Physicians are often accused of (un)intended medical malpractice, which is linked with their economic stimulus in one way or another. To disentangle the motivation behind this claim, this article digs into India’s existing medical training and the motivation of young graduates to practice medicine.
Subjects and methods
A narrative review was conducted by retrieving the existing literature from various sources.
To a medical education aspirant, a doctor is perceived as someone who earns his or her daily living independently. Usually they become very rich, and popularity comes with the package. With this motivation, some clinicians come out of medical college failing to adopt ethical medical practices.
India demands a new generation of young aspirants who can be guided by teachers who can teach the art and philosophy of medicine, where earning limitless money is not the sole purpose of medical education.

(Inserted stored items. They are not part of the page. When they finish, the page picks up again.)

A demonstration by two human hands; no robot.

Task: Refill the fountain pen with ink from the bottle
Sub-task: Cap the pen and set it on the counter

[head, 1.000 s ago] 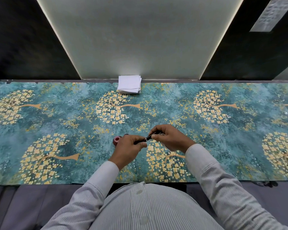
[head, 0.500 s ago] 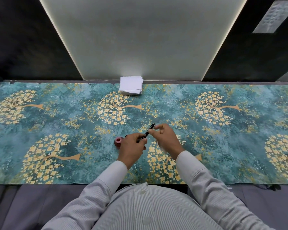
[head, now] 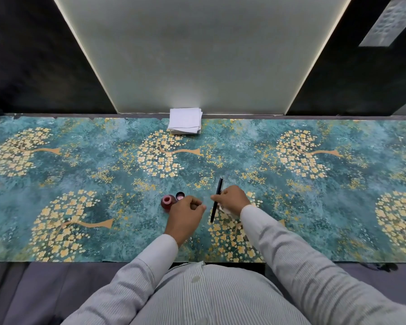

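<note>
Black fountain pen (head: 217, 200) held in right hand (head: 232, 200), fingers (head: 215, 197) pinched on the barrel near its middle; pen runs nearly upright in frame, far end pointing away from the person, near end toward them. Whether a nib is exposed or a cap is fitted cannot be made out. White crumpled material, possibly tissue (head: 225, 210), shows under the right palm; mostly hidden by the hand. Left hand (head: 185, 213) sits just beside the ink bottle (head: 168, 202), fingers curled loosely inward, nothing visible in them; its knuckles cover the bottle's near right side, so contact cannot be confirmed. Bottle is dark red, mouth open, standing on the surface (head: 56, 184), which carries a teal covering with golden tree print. Bottle cap (head: 180, 196) lies just behind and right of the bottle, inside facing up. Stack of white folded paper (head: 185, 120) rests at the far edge of the surface, well apart from the hands. No label or writing legible on bottle, cap or pen. Both forearms in pale striped sleeves (head: 279, 245); lower body cut off by frame edge.
</note>
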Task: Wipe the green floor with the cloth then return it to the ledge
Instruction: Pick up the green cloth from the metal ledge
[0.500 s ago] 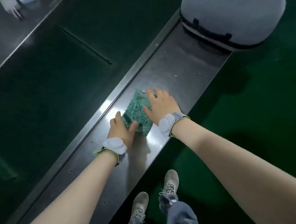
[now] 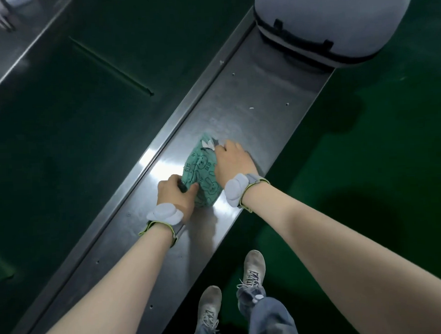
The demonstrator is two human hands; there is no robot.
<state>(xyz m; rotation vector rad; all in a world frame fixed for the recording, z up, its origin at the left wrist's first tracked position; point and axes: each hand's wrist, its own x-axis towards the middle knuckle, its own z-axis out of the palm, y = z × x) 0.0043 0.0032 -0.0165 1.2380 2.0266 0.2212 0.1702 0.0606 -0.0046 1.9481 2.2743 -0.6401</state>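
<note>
A folded green cloth [image 2: 202, 173] printed with cartoon rabbits lies on the shiny metal ledge [image 2: 257, 108] that runs diagonally through the view. My left hand [image 2: 176, 194] pinches the cloth's near left corner between thumb and fingers. My right hand [image 2: 230, 161] lies over the cloth's right side, its fingers curled on the far edge by a small white tag. The green floor [image 2: 367, 159] spreads to the right of the ledge, under my feet.
A large grey rounded case [image 2: 334, 20] with a black zip band rests on the far end of the ledge. Dark green glass [image 2: 71, 123] fills the left side beyond the ledge rim. My two shoes [image 2: 250, 272] stand on the floor beside the ledge.
My right hand has curled its fingers onto the cloth's far edge, where it lay flatter before. My left hand has closed from a spread hold into a pinch on the near corner.
</note>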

With 398 medical colleges (183 government medical colleges and 215 private ones, as in 2015), India has over 840,000 doctors to cater to its more than 1.25 billion citizens (Reuters 2015). While India struggles to achieve the recommended doctor-population ratio (1 per 1000 population), one in every six medical colleges has been accused of cheating (according to government records and court filings) coupled with rampant fraud and unprofessional teaching practices, exacerbating the public health challenge (Reuters 2015). India produces over 45,000 doctors annually, but the training in and of itself is not a guarantee of high quality. The Former Secretary of the Ministry of Health and Family Welfare, K. Sujatha Rao, commented on the quality of doctors: “The market has been flooded with doctors so poorly trained they are little better than quacks” (Reuters 2015). India runs a healthcare system where most of the doctors participating are poorly trained in substandard medical colleges, and, to make matters worse, many recent medical graduates lack the clinical skills necessary for good patient care. This article focuses on the motivation of young people who aspire to obtain a medical degree and India’s medical education discourse. It is hoped that the discussion will help to understand the motivation behind medical education in order to reevaluate the expectations of medical graduates.

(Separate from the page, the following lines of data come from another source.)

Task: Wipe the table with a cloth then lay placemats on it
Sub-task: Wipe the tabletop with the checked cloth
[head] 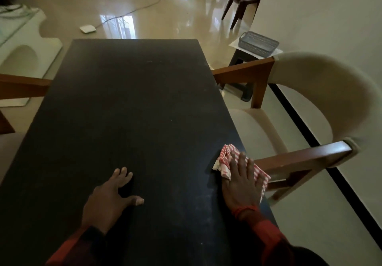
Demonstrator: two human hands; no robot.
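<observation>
A long black table point(132, 104) runs away from me. At its near right edge lies a red-and-white striped cloth point(224, 158), bunched up. My right hand point(241, 183) lies flat on top of the cloth, fingers spread, pressing it against the tabletop. My left hand point(111, 195) rests on the table to the left, fingers apart, with nothing in it. A faint dusty smear shows on the tabletop near the right hand. No placemats are in view.
A cream-padded wooden armchair point(310, 121) stands close against the table's right side. Another wooden chair arm point(22, 86) shows at the left. A grey basket point(258, 43) sits on a small stool beyond the right chair. A white device point(87, 28) with a cable lies on the glossy floor.
</observation>
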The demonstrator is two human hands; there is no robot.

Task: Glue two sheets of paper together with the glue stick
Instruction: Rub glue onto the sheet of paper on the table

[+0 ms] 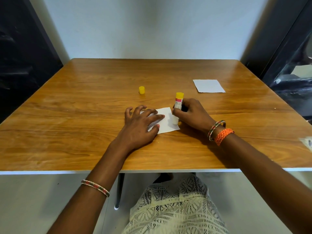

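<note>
Even, moderately bright illumination is seen across the wooden table [94, 102], with soft glare on its far right surface. Short, diffuse shadows are cast beneath the left hand [140, 125] and right hand [192, 115]. Straight lines are bowed toward the edges by wide-angle distortion. The dark side panels are underexposed, and slight softness is noted at the corners.

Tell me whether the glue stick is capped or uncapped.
Uncapped. Its yellow cap stands alone on the table, while the right hand presses the glue stick tip-down onto the near paper sheet.
</note>
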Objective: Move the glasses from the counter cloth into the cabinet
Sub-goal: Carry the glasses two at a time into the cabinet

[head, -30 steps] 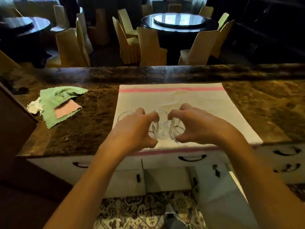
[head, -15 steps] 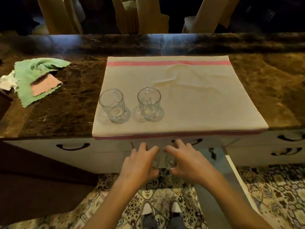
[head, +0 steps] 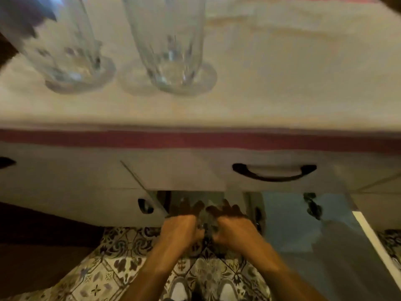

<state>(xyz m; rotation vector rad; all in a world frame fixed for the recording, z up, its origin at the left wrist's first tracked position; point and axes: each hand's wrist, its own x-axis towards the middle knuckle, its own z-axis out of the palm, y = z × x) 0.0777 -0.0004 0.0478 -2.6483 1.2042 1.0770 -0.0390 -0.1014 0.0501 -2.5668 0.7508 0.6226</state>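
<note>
Down below the counter edge, both hands reach into the dark opening of the cabinet (head: 195, 198), fingertips in shadow. The left hand (head: 181, 228) and right hand (head: 233, 228) sit side by side, nearly touching, each curled around clear glass; a glint of the held glasses (head: 205, 224) shows in the narrow gap between the hands, though blur and shadow hide how many there are or whether they rest on a shelf. An open cabinet door (head: 321, 242) angles out on the right, its pale edge running toward the lower right corner.

Up on the counter, two glasses stand upright on the cloth (head: 282, 72) (seen from very close, so they loom large and smeared). The left glass (head: 65, 51) and the right glass (head: 173, 51) stand near each other, bases apart, close to the cloth's front edge, where a red stripe (head: 195, 139) hangs over the counter lip. Beneath it, a white drawer front carries a dark curved handle (head: 274, 172). Patterned floor tiles (head: 108, 268) and the toes of two pale shoes (head: 180, 287) show between the forearms.
</note>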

Aspiration, admission, and observation
India follows rigorous guidelines for admission to medical school. To be eligible, an applicant should pass the 12th grade with a predefined score. Candidates applying to medical school generally undergo rigorous preparation when they choose to specialize in biology instead of mathematics or other sciences. The question is, where does the motivation to pursue a medical career come from when the prospective students are merely 16 years old? The obvious sources of inspiration are family members, friends, community, portrayals in films, and society at large. The advice often extended to potential aspirants is that either (1) doctors are able to earn a lot of money even if they do not have a fixed or permanent job, indicating a high income from the private clinical practice, or (2) doctors are accepted as people with a good reputation with a noble profession, primarily because of the belief that doctors save peoples’ lives. Thus, doctors are perceived as people who earn their daily living independently, usually they become very rich, and popularity comes with the package.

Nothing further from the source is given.